| Task details |
Each line below is to be repeated exactly; any picture is to be left out.

| Data supplied |
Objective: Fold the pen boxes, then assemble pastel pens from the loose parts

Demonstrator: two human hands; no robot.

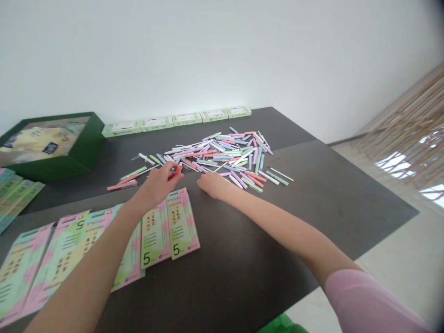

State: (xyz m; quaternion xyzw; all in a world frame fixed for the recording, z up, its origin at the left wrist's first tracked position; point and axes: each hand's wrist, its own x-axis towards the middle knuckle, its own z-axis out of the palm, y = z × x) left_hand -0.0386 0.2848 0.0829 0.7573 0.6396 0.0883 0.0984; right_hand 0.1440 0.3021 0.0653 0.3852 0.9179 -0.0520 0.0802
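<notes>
A heap of pastel pens (225,155) in pink, purple, green, blue and white lies on the dark table (312,194). My left hand (157,185) hovers at the heap's near left edge, its fingers pinched on a red-pink pen (178,169). My right hand (213,184) rests on the table just right of it, knuckles up and fingers curled under at the heap's edge; what they hold is hidden. Below my left hand, flat pink-and-green packs (180,224) marked "5" lie in an overlapping row.
A dark green box (52,145) stands at the back left, with green packs (15,194) beside it. A row of pale green boxes (176,119) lines the wall. A few loose pens (126,180) lie left of the heap. The table's edge drops off at the right.
</notes>
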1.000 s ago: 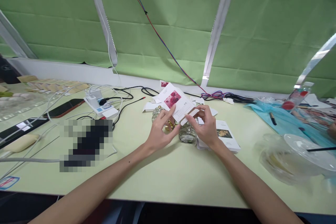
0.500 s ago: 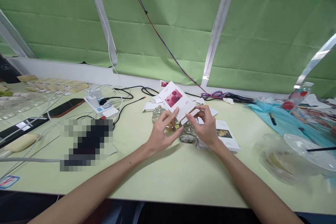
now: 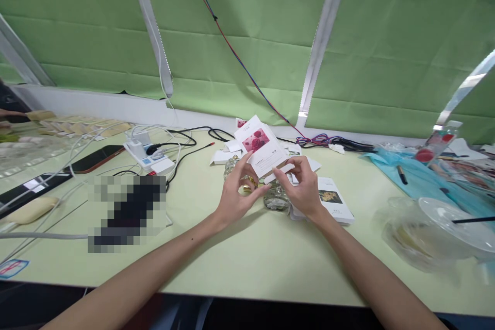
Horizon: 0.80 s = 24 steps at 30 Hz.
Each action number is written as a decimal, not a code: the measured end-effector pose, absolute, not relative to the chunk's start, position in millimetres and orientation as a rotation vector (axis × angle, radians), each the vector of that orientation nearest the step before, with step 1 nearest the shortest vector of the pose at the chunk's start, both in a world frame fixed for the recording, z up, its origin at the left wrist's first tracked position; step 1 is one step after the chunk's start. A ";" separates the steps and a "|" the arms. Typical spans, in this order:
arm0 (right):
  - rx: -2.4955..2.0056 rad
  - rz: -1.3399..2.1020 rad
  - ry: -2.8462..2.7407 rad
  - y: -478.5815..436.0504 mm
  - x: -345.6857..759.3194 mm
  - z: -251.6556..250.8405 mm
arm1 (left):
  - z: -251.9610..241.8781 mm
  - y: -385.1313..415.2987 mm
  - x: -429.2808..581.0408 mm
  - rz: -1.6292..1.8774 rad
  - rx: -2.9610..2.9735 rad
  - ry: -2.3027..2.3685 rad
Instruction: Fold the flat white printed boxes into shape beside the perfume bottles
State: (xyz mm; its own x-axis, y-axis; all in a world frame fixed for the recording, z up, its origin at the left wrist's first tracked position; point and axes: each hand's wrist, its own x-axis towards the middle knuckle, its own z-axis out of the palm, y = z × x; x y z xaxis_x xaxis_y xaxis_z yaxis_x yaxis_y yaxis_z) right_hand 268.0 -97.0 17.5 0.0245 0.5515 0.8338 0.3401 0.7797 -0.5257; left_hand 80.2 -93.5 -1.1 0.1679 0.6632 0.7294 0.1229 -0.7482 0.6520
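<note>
- White box with rose print held tilted above table, near glass bottle.
- End flap pinched by fingers of right hand.
- Box edge touched by fingers of left hand; firm grip there cannot be told.

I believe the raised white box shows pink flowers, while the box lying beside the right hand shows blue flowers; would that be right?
Not quite: in the head view, the flowers on the lying box beside the right hand are yellow, not blue. The raised white box does show pink flowers.
</note>
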 end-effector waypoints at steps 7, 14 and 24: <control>-0.751 0.194 -1.588 -99.3 269.9 16.8 | 8.6 -95.8 82.6 1.566 1.635 0.715; -0.736 0.169 -1.631 -100.2 271.1 15.2 | 12.9 -86.9 83.2 1.365 1.120 0.691; -0.678 0.212 -1.681 -101.0 272.5 11.9 | 19.1 -90.8 83.5 1.234 1.003 0.613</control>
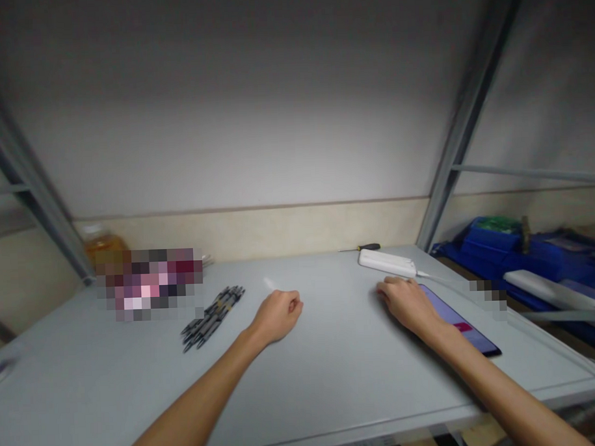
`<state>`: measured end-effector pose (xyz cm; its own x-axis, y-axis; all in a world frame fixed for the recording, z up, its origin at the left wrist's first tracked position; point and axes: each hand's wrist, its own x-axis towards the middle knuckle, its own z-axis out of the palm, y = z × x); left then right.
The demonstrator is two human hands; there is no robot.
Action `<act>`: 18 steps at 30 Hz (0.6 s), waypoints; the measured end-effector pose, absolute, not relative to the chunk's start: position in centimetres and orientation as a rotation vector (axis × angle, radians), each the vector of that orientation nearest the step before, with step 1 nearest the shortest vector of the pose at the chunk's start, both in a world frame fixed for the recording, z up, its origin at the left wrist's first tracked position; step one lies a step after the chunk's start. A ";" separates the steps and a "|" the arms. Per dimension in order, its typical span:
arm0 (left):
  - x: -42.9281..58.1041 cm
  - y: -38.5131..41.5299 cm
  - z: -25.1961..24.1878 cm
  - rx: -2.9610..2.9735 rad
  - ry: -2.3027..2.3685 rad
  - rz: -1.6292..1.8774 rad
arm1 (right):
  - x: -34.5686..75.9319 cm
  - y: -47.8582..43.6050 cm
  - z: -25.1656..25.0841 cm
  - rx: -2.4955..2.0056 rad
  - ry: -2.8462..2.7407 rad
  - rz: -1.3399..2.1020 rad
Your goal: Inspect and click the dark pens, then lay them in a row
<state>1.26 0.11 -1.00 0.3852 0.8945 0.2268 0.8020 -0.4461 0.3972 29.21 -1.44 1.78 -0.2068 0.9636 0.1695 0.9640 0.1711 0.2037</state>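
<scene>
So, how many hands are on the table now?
2. The left hand rests curled in a fist at the middle of the table, right of the pens. The right hand lies flat on the dark tablet. No other hand shows.

A flat dark tablet (pixel 464 328) lies on the grey table (pixel 332 378), near the right edge. Its screen faces up and looks purple, with a small pink patch. The right hand (pixel 408 304) rests on its far end. A bunch of dark pens (pixel 213 317) lies side by side in a loose heap, near the left hand (pixel 278 315) but not touching it.
</scene>
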 end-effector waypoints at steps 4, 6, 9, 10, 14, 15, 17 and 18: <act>1.2 0.1 -1.1 2.435 1.500 0.622 | 29.5 -1.4 1.9 -1.966 -2.392 -0.359; 1.2 0.1 -1.1 2.442 1.499 0.629 | 29.7 -1.3 1.8 -1.953 -2.379 -0.344; 1.2 0.2 -1.1 2.447 1.498 0.624 | 30.0 -1.2 1.5 -1.946 -2.367 -0.344; 1.3 0.2 -1.1 2.447 1.498 0.620 | 30.1 -1.1 1.4 -1.947 -2.365 -0.345; 1.3 0.1 -0.9 2.443 1.505 0.608 | 30.1 -1.1 1.3 -1.960 -2.346 -0.347; 1.3 0.1 -0.9 2.438 1.510 0.603 | 30.1 -1.1 1.3 -1.966 -2.343 -0.346; 1.3 0.0 -0.8 2.430 1.514 0.590 | 30.0 -1.2 1.3 -1.969 -2.341 -0.345; 1.3 0.0 -0.8 2.426 1.515 0.584 | 29.9 -1.2 1.4 -1.969 -2.343 -0.345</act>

| Your response |
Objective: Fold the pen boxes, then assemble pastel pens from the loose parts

Demonstrator: two human hands; no robot.


State: (xyz m; quaternion xyzw; all in a world frame fixed for the recording, z up, its origin at the left wrist's first tracked position; point and axes: each hand's wrist, its own x-axis towards the middle knuckle, its own z-axis out of the palm, y = z × x) left_hand -0.0386 0.2848 0.0829 0.7573 0.6396 0.0883 0.0984; right_hand 0.1440 0.3021 0.0653 0.3852 0.9179 -0.0520 0.0802
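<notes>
A heap of pastel pens (225,155) in pink, purple, green, blue and white lies on the dark table (312,194). My left hand (157,185) hovers at the heap's near left edge, its fingers pinched on a red-pink pen (178,169). My right hand (213,184) rests on the table just right of it, knuckles up and fingers curled under at the heap's edge; what they hold is hidden. Below my left hand, flat pink-and-green packs (180,224) marked "5" lie in an overlapping row.
A dark green box (52,145) stands at the back left, with green packs (15,194) beside it. A row of pale green boxes (176,119) lines the wall. A few loose pens (126,180) lie left of the heap. The table's edge drops off at the right.
</notes>
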1.000 s ago: 
0.500 s ago: 
now: 
Horizon: 0.80 s = 24 steps at 30 Hz.
Each action number is written as a decimal, not a code: the measured end-effector pose, absolute, not relative to the chunk's start, position in millimetres and orientation as a rotation vector (axis × angle, radians), each the vector of that orientation nearest the step before, with step 1 nearest the shortest vector of the pose at the chunk's start, both in a world frame fixed for the recording, z up, its origin at the left wrist's first tracked position; step 1 is one step after the chunk's start. A ";" separates the steps and a "|" the arms. Typical spans, in this order:
arm0 (right):
  - rx: -2.4955..2.0056 rad
  - rz: -1.3399..2.1020 rad
  - ry: -2.8462..2.7407 rad
  - y: -478.5815..436.0504 mm
  - x: -345.6857..759.3194 mm
  - z: -251.6556..250.8405 mm
arm1 (left):
  - z: -251.9610..241.8781 mm
  - y: -385.1313..415.2987 mm
  - x: -429.2808..581.0408 mm
  - rz: -1.6292..1.8774 rad
  - rx: -2.9610..2.9735 rad
  - ry: -2.3027..2.3685 rad
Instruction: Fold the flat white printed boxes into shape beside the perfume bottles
State: (xyz mm; its own x-axis, y-axis; all in a world frame fixed for the recording, z up, its origin at the left wrist's first tracked position; point and axes: each hand's wrist, its own x-axis towards the middle knuckle, its own z-axis out of the palm, y = z × x; x y z xaxis_x xaxis_y xaxis_z yaxis_x yaxis_y yaxis_z) right_hand 268.0 -97.0 17.5 0.0245 0.5515 0.8338 0.3401 0.7797 -0.5257; left_hand 80.2 -93.5 -1.1 0.1679 0.6632 0.7294 0.1229 -0.7482 0.6520
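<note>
- White box with rose print held tilted above table, near glass bottle.
- End flap pinched by fingers of right hand.
- Box edge touched by fingers of left hand; firm grip there cannot be told.

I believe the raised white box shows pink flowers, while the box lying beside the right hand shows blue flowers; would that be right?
Not quite: in the head view, the flowers on the lying box beside the right hand are yellow, not blue. The raised white box does show pink flowers.
</note>
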 end-effector waypoints at steps 7, 14 and 24: <control>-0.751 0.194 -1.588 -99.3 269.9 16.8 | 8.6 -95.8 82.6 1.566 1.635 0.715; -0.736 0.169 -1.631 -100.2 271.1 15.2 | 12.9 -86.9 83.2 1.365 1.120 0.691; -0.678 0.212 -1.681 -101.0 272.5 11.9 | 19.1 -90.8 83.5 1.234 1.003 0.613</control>
`<state>`: measured end-effector pose (xyz cm; its own x-axis, y-axis; all in a world frame fixed for the recording, z up, its origin at the left wrist's first tracked position; point and axes: each hand's wrist, its own x-axis towards the middle knuckle, its own z-axis out of the palm, y = z × x); left then right.
The demonstrator is two human hands; there is no robot.
Action `<act>`: 18 steps at 30 Hz (0.6 s), waypoints; the measured end-effector pose, absolute, not relative to the chunk's start: position in centimetres and orientation as a rotation vector (axis × angle, radians), each the vector of that orientation nearest the step before, with step 1 nearest the shortest vector of the pose at the chunk's start, both in a world frame fixed for the recording, z up, its origin at the left wrist's first tracked position; step one lies a step after the chunk's start. A ";" separates the steps and a "|" the arms. Per dimension in order, its typical span:
arm0 (left):
  - x: -42.9281..58.1041 cm
  - y: -38.5131..41.5299 cm
  - z: -25.1961..24.1878 cm
  - rx: -2.9610..2.9735 rad
  - ry: -2.3027..2.3685 rad
  - rz: -1.6292..1.8774 rad
arm1 (right):
  - x: -34.5686..75.9319 cm
  - y: -47.8582..43.6050 cm
  - z: -25.1656..25.0841 cm
  - rx: -2.4955..2.0056 rad
  - ry: -2.8462..2.7407 rad
  - rz: -1.3399..2.1020 rad
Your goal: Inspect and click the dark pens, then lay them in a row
<state>1.26 0.11 -1.00 0.3852 0.8945 0.2268 0.8020 -0.4461 0.3972 29.21 -1.44 1.78 -0.2068 0.9636 0.1695 0.9640 0.1711 0.2037</state>
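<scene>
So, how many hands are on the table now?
2. The left hand rests curled in a fist at the middle of the table, right of the pens. The right hand lies flat on the dark tablet. No other hand shows.

A flat dark tablet (pixel 464 328) lies on the grey table (pixel 332 378), near the right edge. Its screen faces up and looks purple, with a small pink patch. The right hand (pixel 408 304) rests on its far end. A bunch of dark pens (pixel 213 317) lies side by side in a loose heap, near the left hand (pixel 278 315) but not touching it.
</scene>
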 end-effector waypoints at steps 4, 6, 9, 10, 14, 15, 17 and 18: <act>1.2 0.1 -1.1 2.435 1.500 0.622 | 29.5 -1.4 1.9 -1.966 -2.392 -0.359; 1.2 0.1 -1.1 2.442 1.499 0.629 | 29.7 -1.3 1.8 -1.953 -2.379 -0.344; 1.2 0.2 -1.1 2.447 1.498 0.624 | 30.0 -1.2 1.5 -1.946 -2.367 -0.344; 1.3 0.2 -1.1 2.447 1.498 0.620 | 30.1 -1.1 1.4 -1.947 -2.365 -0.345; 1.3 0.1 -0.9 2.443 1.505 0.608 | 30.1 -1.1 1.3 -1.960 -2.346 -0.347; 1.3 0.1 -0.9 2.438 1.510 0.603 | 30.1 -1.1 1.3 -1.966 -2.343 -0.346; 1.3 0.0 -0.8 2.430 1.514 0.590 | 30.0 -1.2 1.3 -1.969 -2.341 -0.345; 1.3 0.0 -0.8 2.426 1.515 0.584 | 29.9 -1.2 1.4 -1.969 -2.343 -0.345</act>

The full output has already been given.